Among others, G20 includes the US, UK, India, China, South Korea and Brazil. In April 2021, the G20 asked the OECD with developing a method for automating cryptocurrency tax reporting between nations. G20 finance ministers and central bank governors will review the OECD’s 100-page CARF this Wednesday-Thursday in Washington.

The OECD framework contains the rules and commentary of the CARF and a set of amendments to the Common Reporting Standard (CRS), as approved by the OECD Committee on Fiscal Affairs in August 2022.

“Regulators and tax authorities around the world have been grappling with the burning question of tracking, regulating and taxing crypto transactions given the proliferation and increasing dispersion of this form of exchange.

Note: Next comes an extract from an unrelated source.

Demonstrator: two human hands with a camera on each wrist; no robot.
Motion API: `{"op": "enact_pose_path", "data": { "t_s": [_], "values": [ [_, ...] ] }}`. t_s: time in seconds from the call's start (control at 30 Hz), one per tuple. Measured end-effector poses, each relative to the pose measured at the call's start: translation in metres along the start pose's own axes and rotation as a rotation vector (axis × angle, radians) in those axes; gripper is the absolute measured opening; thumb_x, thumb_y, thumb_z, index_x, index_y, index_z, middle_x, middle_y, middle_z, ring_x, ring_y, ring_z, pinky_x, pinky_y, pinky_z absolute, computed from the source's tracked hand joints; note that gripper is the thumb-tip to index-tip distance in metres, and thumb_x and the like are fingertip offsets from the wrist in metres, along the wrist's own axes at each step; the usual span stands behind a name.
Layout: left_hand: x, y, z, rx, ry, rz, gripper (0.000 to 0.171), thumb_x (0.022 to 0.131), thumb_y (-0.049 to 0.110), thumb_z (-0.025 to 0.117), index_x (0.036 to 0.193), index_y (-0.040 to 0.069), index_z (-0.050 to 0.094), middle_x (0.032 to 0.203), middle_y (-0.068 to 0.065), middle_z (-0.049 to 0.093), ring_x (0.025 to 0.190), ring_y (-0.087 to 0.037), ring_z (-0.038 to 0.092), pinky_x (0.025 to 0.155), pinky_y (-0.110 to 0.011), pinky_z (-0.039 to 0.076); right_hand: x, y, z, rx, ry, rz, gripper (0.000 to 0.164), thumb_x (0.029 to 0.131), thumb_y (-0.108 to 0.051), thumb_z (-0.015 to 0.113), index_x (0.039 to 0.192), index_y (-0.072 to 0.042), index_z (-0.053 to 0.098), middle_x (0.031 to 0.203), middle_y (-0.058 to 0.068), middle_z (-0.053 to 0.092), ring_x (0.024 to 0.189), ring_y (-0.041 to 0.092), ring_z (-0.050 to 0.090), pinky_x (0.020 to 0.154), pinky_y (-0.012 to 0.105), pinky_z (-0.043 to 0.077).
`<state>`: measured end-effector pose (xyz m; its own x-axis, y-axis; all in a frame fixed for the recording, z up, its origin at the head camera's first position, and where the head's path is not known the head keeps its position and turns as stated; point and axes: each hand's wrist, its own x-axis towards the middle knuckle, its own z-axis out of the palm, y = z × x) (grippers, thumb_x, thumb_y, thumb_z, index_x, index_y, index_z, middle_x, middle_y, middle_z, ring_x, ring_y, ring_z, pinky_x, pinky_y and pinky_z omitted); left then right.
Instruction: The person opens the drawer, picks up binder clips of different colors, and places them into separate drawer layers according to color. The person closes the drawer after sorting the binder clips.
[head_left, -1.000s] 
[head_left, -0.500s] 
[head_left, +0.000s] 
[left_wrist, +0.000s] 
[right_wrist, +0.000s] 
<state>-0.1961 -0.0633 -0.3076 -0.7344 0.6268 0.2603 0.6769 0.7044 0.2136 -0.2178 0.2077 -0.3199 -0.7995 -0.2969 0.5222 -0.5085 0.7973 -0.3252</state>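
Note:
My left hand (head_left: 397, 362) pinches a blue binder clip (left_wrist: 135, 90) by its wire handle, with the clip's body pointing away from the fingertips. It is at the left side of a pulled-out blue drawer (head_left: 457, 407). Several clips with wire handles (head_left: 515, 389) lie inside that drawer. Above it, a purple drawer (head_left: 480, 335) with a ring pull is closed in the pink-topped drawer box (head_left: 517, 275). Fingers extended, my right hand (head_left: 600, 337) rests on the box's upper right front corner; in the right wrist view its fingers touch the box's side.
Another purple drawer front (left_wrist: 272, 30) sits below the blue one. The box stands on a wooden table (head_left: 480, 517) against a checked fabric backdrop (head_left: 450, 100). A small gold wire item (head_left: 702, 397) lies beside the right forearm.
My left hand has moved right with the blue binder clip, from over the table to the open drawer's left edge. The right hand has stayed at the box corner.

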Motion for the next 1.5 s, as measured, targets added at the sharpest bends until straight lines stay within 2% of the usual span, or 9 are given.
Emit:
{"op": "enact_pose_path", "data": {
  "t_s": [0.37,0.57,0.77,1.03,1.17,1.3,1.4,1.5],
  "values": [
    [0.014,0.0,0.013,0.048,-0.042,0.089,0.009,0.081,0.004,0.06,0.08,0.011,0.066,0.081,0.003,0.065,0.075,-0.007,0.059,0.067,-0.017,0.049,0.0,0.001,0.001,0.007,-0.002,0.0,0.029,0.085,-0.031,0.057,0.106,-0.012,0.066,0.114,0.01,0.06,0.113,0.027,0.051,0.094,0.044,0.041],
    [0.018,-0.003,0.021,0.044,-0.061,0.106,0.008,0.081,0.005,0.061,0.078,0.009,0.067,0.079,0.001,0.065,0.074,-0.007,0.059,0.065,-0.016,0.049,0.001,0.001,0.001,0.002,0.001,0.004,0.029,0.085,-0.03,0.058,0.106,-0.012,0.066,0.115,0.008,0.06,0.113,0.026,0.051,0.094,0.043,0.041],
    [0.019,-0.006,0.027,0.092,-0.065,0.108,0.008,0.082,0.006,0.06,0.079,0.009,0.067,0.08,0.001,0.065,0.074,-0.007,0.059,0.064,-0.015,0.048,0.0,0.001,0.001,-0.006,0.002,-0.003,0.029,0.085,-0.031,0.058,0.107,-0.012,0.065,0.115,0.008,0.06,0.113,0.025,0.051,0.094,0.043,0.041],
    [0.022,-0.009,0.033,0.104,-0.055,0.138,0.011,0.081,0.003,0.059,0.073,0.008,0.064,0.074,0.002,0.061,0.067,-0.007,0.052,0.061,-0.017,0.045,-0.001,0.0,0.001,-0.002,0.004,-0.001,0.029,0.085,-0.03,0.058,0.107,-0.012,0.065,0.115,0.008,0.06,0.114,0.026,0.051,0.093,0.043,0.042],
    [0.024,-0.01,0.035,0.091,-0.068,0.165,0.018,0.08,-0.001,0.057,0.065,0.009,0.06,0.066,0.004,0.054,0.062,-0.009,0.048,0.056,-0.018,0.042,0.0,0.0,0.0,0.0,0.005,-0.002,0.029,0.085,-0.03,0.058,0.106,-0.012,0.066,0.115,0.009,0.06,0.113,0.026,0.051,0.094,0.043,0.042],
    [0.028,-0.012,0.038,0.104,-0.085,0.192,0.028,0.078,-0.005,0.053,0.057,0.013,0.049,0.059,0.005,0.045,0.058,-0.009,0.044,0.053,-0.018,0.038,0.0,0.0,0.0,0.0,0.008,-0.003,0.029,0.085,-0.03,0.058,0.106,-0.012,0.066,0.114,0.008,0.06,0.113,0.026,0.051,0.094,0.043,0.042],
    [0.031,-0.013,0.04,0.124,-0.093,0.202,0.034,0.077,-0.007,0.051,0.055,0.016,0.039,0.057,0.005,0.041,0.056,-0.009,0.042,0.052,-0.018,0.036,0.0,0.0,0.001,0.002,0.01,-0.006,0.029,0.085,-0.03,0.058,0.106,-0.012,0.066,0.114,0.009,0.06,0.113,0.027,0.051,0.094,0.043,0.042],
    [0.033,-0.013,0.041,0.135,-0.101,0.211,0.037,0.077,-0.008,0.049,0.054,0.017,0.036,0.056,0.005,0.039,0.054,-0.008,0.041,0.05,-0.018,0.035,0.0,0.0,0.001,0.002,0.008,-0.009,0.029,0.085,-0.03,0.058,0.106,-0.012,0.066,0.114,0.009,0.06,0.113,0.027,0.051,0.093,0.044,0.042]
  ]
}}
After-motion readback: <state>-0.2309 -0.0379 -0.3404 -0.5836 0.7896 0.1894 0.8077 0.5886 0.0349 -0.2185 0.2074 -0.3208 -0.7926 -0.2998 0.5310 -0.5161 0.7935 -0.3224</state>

While some forward-looking countries have spotted an opportunity to attract crypto entrepreneurs to set up a base by providing an enabling environment for crypto operations, other countries have been more concerned about the potential misuse of crypto assets to fuel money laundering and prohibited end uses,” said Sudhir Kapadia, Tax Partner, EY India. “In this context, the OECD announcement of a new transparency framework for crypto transactions is a welcome move as it will enable timely tracking of information and ensure that regulatory/tax compliance is duly adhered to across jurisdictions to create a level playing field,” Kapadia added.

The virtual digital asset (VDA) industry has seen rapid growth in India despite ambiguities around regulations and various other challenges. In the Budget for FY23, the government has imposed a 1% tax deducted at source on all VDA transactions. Besides TDS, the government mandated tax on any income from the transfer of VDAs at 30%, with no deduction and set off of losses, which may adversely affect the sector.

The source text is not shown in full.